### Task requirements
The lines below starting at the line containing "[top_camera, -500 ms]" and ending at the line containing "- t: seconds" are to be repeated exactly, with both ends kept and nothing else added.
::: Information supplied :::
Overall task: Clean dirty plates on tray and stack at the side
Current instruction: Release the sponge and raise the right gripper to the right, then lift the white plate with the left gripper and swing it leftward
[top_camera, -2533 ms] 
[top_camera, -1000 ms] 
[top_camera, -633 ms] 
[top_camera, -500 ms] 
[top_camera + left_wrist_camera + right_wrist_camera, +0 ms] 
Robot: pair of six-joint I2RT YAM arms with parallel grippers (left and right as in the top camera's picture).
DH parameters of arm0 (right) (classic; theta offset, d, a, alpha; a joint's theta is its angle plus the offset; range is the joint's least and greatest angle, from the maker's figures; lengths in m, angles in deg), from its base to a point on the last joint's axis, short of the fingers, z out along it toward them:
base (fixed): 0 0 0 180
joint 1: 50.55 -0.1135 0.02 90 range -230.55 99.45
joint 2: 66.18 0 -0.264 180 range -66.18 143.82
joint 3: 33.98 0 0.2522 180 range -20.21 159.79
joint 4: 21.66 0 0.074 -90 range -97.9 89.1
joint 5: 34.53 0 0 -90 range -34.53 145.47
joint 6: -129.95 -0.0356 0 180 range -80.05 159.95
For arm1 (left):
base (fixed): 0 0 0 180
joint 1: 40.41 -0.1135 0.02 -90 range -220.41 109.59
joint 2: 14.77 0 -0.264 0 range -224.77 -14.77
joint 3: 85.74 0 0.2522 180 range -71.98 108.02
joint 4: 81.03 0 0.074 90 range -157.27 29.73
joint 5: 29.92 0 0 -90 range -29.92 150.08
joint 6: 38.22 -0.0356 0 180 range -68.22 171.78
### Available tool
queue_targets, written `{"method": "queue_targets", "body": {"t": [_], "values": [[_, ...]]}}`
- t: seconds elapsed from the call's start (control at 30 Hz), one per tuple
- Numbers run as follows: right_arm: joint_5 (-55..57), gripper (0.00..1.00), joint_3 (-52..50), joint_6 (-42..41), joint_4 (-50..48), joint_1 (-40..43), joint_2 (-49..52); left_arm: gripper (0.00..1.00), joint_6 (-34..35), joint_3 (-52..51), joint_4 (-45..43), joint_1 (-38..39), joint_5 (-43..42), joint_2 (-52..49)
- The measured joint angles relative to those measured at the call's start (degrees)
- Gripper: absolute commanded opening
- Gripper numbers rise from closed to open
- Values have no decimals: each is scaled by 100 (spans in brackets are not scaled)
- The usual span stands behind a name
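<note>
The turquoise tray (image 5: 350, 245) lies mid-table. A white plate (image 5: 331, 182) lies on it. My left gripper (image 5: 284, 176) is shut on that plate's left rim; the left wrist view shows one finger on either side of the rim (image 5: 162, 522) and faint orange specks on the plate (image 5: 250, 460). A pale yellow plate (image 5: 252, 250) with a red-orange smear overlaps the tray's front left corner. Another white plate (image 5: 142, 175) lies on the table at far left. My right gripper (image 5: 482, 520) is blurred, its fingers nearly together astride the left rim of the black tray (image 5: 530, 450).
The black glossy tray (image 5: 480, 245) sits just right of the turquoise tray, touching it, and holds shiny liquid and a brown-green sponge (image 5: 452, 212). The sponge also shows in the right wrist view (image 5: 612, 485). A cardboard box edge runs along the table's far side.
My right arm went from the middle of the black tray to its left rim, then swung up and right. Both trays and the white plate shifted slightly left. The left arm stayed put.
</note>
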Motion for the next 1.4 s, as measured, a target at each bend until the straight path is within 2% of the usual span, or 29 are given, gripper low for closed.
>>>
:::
### Answer for the task
[top_camera, -500 ms] 
[top_camera + left_wrist_camera + right_wrist_camera, +0 ms] 
Robot: pair of six-joint I2RT YAM arms with parallel grippers (left and right as in the top camera's picture).
DH parameters of arm0 (right) (classic; theta offset, d, a, alpha; a joint's theta is its angle plus the offset; range is the joint's least and greatest angle, from the maker's figures; lengths in m, angles in deg), from its base to a point on the last joint's axis, short of the fingers, z out along it toward them:
base (fixed): 0 0 0 180
joint 1: 50.55 -0.1135 0.02 90 range -230.55 99.45
joint 2: 66.18 0 -0.264 180 range -66.18 143.82
joint 3: 33.98 0 0.2522 180 range -20.21 159.79
joint 4: 21.66 0 0.074 -90 range -97.9 89.1
joint 5: 34.53 0 0 -90 range -34.53 145.47
joint 6: -129.95 -0.0356 0 180 range -80.05 159.95
For arm1 (left):
base (fixed): 0 0 0 180
joint 1: 40.41 -0.1135 0.02 -90 range -220.41 109.59
joint 2: 14.77 0 -0.264 0 range -224.77 -14.77
joint 3: 85.74 0 0.2522 180 range -71.98 108.02
joint 4: 81.03 0 0.074 90 range -157.27 29.73
joint 5: 29.92 0 0 -90 range -29.92 150.08
joint 6: 38.22 -0.0356 0 180 range -68.22 171.78
### Available tool
queue_targets, written `{"method": "queue_targets", "body": {"t": [_], "values": [[_, ...]]}}`
- t: seconds elapsed from the call's start (control at 30 Hz), one per tuple

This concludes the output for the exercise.